**The task**
What is the count of lines below that include "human"? Reply with nothing else.
*** Input records ***
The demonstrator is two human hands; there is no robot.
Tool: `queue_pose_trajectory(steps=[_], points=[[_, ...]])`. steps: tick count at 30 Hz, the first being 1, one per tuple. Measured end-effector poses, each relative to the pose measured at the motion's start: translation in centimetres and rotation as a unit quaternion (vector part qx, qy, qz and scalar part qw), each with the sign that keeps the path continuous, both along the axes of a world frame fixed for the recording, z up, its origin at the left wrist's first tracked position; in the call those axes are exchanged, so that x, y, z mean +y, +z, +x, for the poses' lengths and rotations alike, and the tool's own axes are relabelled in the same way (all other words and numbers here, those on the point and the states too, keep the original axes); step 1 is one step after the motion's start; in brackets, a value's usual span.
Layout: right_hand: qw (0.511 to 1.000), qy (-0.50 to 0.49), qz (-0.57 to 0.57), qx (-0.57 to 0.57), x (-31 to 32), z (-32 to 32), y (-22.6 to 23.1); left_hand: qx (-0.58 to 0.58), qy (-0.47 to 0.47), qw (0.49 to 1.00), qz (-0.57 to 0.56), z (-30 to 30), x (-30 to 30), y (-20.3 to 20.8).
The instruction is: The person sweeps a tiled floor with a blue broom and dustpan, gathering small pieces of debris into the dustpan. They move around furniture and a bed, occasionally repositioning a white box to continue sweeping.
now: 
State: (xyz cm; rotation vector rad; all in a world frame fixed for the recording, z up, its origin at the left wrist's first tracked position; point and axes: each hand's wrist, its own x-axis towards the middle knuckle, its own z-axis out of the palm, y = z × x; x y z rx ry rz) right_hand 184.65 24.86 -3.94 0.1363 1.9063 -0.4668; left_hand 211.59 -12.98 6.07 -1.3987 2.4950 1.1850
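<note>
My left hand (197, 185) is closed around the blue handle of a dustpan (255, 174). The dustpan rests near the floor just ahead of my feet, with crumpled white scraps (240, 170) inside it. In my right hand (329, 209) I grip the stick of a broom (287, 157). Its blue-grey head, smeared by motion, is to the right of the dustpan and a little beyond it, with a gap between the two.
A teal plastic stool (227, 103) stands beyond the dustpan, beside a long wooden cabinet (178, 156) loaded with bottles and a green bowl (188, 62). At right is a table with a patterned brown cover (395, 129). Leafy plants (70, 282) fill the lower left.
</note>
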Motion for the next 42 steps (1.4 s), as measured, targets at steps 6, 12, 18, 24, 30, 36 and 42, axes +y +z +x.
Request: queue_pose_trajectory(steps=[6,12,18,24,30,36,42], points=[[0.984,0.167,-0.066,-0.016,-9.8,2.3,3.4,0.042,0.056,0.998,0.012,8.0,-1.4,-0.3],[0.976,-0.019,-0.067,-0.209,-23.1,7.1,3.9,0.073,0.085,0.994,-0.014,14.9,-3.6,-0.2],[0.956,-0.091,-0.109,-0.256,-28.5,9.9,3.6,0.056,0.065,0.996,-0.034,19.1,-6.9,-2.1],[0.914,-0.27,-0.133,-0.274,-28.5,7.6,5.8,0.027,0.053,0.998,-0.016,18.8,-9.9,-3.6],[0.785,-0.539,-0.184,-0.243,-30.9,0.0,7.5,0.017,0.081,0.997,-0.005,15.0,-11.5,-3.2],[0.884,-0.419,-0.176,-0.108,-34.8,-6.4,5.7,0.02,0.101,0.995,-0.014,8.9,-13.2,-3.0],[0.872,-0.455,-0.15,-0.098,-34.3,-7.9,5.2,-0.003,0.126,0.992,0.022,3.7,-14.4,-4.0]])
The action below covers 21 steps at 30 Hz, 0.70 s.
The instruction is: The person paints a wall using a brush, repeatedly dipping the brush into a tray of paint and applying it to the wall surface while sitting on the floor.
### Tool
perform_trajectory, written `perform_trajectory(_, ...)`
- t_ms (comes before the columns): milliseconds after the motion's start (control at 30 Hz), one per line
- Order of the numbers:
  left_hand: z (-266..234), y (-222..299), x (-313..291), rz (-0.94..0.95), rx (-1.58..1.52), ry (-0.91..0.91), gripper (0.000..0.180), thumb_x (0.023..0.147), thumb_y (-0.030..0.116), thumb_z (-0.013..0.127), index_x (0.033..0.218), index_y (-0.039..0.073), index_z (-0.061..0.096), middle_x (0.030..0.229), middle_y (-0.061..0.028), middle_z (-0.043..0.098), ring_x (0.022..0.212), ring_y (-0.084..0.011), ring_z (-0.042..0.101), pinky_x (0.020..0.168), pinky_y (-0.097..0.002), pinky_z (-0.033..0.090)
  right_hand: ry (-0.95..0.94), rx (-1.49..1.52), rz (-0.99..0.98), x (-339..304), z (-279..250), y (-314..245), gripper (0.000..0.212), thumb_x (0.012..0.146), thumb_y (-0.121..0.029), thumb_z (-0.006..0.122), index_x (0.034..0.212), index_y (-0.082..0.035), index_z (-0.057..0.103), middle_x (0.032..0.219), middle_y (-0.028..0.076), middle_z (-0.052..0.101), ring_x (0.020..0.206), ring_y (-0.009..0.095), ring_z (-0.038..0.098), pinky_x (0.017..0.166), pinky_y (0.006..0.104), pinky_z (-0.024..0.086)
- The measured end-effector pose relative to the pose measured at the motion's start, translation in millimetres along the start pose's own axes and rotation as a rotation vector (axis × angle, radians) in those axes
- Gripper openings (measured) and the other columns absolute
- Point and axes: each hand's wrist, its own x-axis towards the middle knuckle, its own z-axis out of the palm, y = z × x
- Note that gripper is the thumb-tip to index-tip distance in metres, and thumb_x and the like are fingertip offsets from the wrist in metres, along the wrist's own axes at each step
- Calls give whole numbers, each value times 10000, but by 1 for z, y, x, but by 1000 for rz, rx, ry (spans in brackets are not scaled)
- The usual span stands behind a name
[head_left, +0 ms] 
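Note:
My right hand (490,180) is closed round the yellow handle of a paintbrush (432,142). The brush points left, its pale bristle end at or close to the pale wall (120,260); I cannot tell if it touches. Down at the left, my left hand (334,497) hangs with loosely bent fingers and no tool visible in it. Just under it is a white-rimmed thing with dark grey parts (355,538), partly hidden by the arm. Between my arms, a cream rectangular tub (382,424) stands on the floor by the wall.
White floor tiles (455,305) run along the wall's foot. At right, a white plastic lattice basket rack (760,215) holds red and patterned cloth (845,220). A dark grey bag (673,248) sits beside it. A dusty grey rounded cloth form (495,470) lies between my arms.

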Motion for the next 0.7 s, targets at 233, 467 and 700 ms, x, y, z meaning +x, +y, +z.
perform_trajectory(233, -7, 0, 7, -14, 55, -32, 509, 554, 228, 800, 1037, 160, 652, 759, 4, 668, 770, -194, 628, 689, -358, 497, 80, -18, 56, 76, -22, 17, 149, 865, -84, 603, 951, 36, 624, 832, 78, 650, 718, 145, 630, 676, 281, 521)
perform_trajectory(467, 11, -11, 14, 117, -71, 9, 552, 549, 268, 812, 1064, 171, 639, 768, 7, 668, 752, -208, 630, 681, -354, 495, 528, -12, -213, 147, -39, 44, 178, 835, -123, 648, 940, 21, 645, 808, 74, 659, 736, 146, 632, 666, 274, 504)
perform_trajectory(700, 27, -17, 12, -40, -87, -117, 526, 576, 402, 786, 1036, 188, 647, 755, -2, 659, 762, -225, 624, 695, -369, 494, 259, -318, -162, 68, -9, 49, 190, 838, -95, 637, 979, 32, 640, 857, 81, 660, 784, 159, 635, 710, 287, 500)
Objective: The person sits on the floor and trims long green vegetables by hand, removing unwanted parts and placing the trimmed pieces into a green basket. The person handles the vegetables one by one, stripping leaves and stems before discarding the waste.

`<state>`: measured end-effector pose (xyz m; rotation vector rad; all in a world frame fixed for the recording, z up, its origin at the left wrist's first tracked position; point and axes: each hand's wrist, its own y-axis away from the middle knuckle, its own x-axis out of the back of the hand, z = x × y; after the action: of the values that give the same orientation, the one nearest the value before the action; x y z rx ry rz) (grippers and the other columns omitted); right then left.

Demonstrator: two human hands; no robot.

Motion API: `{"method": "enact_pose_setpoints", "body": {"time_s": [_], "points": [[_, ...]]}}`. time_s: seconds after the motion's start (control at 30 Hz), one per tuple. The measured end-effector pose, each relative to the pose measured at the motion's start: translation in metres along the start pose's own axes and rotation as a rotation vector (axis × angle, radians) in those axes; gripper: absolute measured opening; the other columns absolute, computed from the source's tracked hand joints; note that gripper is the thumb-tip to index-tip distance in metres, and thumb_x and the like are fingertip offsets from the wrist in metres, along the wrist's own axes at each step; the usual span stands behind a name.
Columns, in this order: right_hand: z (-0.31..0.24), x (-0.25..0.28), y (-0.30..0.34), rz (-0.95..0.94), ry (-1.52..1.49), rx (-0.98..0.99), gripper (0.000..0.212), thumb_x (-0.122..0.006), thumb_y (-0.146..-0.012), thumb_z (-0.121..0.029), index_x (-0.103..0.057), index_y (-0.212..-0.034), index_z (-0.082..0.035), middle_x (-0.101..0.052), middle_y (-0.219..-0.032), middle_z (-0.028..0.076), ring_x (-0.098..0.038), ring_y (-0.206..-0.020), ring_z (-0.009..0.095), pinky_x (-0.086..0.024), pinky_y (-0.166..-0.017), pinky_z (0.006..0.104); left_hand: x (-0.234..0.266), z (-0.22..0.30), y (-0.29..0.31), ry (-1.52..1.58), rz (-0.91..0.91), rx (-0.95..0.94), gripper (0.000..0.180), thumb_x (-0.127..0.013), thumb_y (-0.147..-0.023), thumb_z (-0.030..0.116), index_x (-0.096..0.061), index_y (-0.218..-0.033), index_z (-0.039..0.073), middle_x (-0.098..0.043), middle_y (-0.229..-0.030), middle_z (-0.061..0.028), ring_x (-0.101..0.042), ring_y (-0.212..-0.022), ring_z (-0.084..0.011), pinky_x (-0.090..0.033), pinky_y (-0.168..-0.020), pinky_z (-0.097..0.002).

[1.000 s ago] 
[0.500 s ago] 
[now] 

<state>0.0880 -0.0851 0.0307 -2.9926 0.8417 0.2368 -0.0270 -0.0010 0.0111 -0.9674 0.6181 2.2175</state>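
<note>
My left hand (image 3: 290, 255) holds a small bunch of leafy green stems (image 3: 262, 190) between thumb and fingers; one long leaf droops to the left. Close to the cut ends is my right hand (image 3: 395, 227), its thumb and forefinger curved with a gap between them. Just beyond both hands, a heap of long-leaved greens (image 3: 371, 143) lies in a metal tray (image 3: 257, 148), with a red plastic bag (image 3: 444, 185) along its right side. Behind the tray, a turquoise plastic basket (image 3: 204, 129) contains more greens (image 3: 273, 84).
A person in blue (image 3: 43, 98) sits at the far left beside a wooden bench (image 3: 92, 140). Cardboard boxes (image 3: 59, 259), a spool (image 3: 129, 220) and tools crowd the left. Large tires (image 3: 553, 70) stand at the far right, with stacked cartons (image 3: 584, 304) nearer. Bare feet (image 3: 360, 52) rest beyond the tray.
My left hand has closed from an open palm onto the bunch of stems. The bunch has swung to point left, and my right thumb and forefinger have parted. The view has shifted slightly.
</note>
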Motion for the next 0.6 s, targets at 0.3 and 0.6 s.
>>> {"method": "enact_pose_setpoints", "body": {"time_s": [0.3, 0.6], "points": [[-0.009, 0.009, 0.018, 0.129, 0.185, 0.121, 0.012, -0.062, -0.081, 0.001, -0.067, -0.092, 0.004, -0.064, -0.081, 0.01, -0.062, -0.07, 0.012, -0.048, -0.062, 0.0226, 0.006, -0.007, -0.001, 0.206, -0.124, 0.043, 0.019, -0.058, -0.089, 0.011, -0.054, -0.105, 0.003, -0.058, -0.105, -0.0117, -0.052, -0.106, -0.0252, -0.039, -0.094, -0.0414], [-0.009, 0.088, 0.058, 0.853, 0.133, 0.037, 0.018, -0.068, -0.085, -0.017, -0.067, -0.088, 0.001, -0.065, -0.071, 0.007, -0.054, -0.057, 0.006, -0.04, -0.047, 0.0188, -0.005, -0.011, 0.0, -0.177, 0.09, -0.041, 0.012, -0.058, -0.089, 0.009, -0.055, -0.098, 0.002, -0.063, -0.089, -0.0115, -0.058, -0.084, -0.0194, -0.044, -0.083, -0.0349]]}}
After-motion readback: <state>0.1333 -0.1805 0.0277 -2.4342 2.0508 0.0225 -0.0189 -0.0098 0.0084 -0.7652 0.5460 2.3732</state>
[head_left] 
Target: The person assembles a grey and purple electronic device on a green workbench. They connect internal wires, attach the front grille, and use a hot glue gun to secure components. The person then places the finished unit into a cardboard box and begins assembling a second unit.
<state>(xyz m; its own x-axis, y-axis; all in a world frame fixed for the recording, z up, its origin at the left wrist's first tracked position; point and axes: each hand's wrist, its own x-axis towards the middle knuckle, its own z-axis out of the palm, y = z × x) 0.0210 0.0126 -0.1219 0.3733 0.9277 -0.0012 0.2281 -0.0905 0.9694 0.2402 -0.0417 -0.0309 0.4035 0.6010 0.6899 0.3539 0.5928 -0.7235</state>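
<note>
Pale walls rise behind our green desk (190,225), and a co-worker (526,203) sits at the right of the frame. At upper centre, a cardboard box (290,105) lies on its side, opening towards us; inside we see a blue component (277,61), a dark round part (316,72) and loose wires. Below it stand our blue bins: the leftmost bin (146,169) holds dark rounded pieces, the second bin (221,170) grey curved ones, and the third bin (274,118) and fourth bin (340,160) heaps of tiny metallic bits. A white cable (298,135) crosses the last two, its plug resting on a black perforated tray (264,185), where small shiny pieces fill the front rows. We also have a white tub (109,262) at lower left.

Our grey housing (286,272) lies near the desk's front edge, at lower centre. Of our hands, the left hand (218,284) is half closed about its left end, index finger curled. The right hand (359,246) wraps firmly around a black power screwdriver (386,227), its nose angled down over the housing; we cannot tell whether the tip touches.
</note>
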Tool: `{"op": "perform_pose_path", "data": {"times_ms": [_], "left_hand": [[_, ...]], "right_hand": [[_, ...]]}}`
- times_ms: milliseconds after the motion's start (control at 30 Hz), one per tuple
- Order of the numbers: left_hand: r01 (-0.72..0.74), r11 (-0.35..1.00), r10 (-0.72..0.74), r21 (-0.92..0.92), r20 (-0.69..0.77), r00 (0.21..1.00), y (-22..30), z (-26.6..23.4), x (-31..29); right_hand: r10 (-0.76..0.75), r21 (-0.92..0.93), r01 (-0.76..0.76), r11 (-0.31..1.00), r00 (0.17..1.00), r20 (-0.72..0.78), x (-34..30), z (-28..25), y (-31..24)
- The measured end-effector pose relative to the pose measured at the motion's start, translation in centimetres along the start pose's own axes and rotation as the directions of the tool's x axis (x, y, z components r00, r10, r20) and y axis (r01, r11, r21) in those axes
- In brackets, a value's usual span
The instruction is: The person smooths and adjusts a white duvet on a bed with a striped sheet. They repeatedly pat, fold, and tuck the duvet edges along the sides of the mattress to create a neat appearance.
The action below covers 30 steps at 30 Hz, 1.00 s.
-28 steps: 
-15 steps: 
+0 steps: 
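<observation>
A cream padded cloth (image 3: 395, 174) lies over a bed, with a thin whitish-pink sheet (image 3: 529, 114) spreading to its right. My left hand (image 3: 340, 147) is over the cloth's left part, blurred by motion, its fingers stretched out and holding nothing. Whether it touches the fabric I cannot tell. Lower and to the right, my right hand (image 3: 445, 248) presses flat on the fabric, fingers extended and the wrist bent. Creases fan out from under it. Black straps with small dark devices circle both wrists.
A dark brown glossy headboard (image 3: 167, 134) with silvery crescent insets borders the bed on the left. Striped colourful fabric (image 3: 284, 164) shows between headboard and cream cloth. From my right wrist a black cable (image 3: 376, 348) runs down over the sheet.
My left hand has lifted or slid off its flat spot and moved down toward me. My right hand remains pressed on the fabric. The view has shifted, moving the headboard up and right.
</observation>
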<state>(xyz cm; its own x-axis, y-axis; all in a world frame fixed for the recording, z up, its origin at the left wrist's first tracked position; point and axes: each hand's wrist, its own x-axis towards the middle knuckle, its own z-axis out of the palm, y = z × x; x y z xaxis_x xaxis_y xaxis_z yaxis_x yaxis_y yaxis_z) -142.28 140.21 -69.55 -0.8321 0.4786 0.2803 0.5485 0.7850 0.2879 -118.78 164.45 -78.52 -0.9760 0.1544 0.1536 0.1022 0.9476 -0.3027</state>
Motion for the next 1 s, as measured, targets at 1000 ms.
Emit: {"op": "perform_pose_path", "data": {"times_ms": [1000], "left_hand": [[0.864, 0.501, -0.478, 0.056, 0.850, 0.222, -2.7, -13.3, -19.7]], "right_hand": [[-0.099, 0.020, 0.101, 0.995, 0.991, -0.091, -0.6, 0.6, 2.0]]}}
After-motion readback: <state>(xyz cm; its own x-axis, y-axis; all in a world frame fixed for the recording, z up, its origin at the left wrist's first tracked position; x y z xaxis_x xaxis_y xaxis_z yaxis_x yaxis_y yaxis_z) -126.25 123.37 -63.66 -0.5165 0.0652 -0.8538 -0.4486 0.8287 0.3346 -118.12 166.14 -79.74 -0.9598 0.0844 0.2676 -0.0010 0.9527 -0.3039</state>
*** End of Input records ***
**Finished task**
2